Housing And Infrastructure Drive Cement Volume Gains
India’s cement industry is poised for sustained expansion over the next two fiscal years, underpinned by steady demand from housing and infrastructure sectors, according to an assessment by rating agency ICRA. Cement volumes are projected to rise 6–7 per cent in FY27, following estimated growth of 6.5–7.5 per cent in FY26, demonstrating resilience despite a relatively high base in the latter half of FY25.
The first eight months of FY26 already saw cement consumption rise 8.5 per cent, reflecting ongoing construction activity across both urban and semi-urban regions. Analysts note that demand is expected to further strengthen in the post-monsoon period, with accelerated project execution in housing and government-led infrastructure programmes, including highways, metro projects, and urban development initiatives. Potential adjustments in the goods and services tax on cement may also provide incremental support to the sector.Amid this demand backdrop, cement producers are actively pursuing both organic capacity expansion and inorganic acquisitions to consolidate market positions. ICRA estimates that 85–90 million tonnes per annum of new capacity will come online across FY26 and FY27, with roughly equal additions each year. Such expansions are aimed at capturing regional growth while balancing national supply dynamics, especially as certain southern states continue to face moderate utilisation levels due to pre-existing capacity surpluses.

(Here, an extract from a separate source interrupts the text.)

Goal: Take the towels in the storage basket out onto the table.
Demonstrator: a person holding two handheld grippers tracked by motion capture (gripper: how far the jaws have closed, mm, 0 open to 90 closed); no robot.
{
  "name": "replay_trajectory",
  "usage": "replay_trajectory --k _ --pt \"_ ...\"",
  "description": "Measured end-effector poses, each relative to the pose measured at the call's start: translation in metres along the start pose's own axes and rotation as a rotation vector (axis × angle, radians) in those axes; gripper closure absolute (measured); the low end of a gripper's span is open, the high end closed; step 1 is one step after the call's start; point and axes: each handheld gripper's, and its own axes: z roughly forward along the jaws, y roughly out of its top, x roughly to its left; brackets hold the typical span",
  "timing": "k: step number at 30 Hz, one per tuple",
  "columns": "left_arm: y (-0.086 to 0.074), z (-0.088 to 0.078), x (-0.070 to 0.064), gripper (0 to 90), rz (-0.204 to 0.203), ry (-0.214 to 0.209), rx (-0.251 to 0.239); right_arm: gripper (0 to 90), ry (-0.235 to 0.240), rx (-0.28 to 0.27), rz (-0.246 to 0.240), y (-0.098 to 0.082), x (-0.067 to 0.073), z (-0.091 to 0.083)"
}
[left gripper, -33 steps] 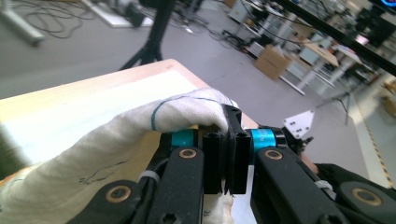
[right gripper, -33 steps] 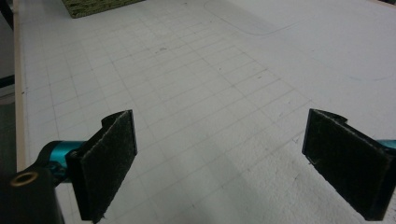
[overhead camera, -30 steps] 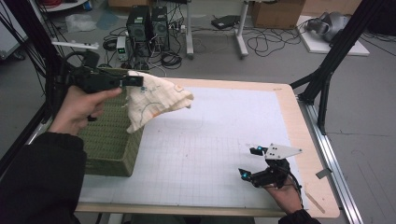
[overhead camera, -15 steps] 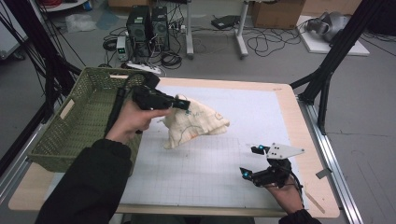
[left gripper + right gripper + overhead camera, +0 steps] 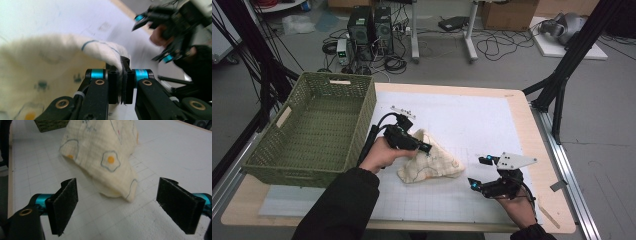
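My left gripper [image 5: 424, 148], clenched on a fold of the egg-print cloth [image 5: 432, 165], has carried it out of the green basket [image 5: 319, 127] down onto the white mat [image 5: 472, 120]. My right gripper [image 5: 478, 172] waits just right, jaws wide but easing inward, empty, ready to help spread it.

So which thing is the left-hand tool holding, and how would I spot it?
On the white mat, just right of the green basket, lies a crumpled cream cloth. The left gripper pinches its top. Its fried-egg print sets it apart.
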Motion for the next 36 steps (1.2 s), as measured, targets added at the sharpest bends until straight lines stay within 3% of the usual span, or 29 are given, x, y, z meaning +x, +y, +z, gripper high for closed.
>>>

Profitability trends are also favourable. Operating profit per tonne, before interest, tax, depreciation, and amortisation, is expected to rise to ₹900–950 in FY26, compared with ₹810 in FY25. This improvement is attributed to robust pricing power and higher volume realisation across the network. However, ICRA flags that FY27 could see slight moderation in margins, driven by increasing input costs, including pet coke and freight, which remain sensitive to global crude prices and geopolitical fluctuations.Regionally, North and Central India are expected to achieve capacity utilisation above the national average, benefiting from a balanced demand-supply scenario. In contrast, the southern region may maintain moderate utilisation despite recent consolidation and mergers among major players that have strengthened pan-India presence.

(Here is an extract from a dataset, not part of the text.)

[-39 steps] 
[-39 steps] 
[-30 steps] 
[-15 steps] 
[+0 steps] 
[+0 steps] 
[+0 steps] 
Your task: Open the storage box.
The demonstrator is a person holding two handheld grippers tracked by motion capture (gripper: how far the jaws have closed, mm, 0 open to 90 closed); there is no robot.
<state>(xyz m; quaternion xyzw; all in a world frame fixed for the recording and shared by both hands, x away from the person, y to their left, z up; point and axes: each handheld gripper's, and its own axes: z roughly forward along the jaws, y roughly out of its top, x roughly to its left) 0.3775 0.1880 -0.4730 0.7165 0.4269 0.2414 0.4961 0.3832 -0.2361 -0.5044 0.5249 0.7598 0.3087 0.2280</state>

Overall, the cement sector is expected to sustain stable capacity utilisation at around 70–71 per cent in FY27. While growth remains steady rather than explosive, this trajectory indicates a healthy recovery and a strategic alignment of production, distribution, and pricing policies, providing an optimistic outlook for investors and urban developers seeking predictable supply chains for construction materials.